What the task requires: Starting with the first line and ending with the last, transcribe the data exactly.

Data below:

--*--

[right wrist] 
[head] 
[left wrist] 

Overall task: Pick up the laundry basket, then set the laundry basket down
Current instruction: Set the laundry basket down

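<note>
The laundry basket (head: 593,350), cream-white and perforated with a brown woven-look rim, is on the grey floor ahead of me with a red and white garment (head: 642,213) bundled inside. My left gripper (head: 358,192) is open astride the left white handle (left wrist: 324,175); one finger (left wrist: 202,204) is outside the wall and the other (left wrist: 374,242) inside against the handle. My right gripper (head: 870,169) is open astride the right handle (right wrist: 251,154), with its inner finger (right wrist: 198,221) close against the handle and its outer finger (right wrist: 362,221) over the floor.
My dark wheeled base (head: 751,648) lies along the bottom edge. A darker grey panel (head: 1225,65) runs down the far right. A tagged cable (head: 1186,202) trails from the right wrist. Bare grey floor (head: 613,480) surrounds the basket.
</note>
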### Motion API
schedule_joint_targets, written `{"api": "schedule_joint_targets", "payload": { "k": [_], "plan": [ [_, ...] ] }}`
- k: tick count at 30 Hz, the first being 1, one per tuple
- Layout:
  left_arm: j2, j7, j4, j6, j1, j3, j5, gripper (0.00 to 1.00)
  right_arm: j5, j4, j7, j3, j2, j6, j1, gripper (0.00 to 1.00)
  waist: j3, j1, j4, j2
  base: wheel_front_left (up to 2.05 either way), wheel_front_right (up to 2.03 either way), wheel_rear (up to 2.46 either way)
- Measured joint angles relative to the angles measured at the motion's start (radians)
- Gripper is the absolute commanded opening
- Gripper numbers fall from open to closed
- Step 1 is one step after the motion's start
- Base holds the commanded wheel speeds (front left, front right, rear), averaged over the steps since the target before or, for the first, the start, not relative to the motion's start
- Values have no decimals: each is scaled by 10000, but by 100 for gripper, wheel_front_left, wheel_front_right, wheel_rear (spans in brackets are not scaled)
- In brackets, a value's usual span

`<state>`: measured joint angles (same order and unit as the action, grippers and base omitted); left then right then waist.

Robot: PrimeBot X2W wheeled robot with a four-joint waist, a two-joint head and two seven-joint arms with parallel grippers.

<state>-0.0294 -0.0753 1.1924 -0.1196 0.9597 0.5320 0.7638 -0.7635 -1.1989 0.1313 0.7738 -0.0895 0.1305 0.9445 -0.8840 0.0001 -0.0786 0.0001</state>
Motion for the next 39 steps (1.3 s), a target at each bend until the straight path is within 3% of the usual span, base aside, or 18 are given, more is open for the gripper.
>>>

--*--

Answer space:
[right wrist] 
[head] 
[left wrist] 

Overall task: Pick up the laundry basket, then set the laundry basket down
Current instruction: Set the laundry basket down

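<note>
The laundry basket (head: 593,350), cream-white and perforated with a brown woven-look rim, is on the grey floor ahead of me with a red and white garment (head: 642,213) bundled inside. My left gripper (head: 358,192) is open astride the left white handle (left wrist: 324,175); one finger (left wrist: 202,204) is outside the wall and the other (left wrist: 374,242) inside against the handle. My right gripper (head: 870,169) is open astride the right handle (right wrist: 251,154), with its inner finger (right wrist: 198,221) close against the handle and its outer finger (right wrist: 362,221) over the floor.
My dark wheeled base (head: 751,648) lies along the bottom edge. A darker grey panel (head: 1225,65) runs down the far right. A tagged cable (head: 1186,202) trails from the right wrist. Bare grey floor (head: 613,480) surrounds the basket.
</note>
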### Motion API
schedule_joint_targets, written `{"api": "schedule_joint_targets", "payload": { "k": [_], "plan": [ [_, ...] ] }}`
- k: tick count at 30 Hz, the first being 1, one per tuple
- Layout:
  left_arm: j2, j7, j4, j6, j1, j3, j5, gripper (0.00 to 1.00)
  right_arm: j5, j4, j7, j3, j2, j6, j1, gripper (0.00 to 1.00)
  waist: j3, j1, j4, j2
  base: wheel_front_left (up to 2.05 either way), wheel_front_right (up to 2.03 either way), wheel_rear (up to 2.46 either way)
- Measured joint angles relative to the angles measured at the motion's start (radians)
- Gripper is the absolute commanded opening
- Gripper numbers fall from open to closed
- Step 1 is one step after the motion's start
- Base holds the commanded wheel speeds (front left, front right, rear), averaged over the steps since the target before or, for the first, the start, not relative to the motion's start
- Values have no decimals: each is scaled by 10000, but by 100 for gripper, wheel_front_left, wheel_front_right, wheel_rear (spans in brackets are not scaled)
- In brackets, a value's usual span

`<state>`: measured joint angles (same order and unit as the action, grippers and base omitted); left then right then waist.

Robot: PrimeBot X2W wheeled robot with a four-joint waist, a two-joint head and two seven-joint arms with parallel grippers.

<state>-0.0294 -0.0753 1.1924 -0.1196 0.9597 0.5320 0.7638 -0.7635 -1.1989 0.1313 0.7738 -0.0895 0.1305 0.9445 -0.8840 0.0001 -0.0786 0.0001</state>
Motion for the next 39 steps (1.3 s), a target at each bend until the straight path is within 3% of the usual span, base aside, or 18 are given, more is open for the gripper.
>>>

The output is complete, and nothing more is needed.